Which leads us to today. I slept like SHIT last night, tossed and turned and couldn't get comfortable, and woke up with a headache, sore throat, and yes, a cough. And I suddenly realized what Delaney had been describing, because I was cold, then hot, then chilled again, and my head hurt and I was coughing every time I moved. So I stayed home, and tonight I feel somewhat better. I made the right choice staying home, because around 1 I felt guilty for "wasting the day" and decided to make a quick run to the credit union, and came home in dire need of the couch. I'll be going to bed early tonight, because I have too much going on to spare a second day and MUST be at work tomorrow.
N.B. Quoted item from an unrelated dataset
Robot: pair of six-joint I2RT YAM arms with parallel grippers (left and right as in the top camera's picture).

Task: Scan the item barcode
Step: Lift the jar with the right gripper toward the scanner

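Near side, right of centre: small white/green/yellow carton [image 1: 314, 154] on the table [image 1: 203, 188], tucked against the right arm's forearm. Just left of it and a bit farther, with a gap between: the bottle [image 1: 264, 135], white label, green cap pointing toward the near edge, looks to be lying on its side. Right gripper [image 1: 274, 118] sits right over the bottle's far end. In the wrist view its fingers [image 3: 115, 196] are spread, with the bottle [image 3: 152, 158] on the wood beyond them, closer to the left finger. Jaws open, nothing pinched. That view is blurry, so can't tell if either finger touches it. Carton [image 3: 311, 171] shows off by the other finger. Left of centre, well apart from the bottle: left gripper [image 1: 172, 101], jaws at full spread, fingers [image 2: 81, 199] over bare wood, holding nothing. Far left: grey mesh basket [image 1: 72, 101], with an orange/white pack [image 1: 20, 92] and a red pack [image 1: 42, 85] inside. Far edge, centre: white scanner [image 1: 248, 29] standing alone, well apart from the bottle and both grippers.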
And damn, I am just too exhausted to say anything about the state of our country right now. It's all so awful. I wish I could say I see hope that the Las Vegas massacre will finally make a difference and make us rethink letting civilians buy as many high-powered weapons that have no other purpose than to kill as many humans as possible very fast as their little hearts desire, because the 2nd Amendment means more than Jesus to them, but come on, we all know it won't. If the mass murder of kindergarteners at Sandy Hook didn't do it, if the slaughter of innocent young people at Pulse didn't do it, this won't do it either. I find this really hard to talk about at this point. I'm exhausted, and angry, and disgusted.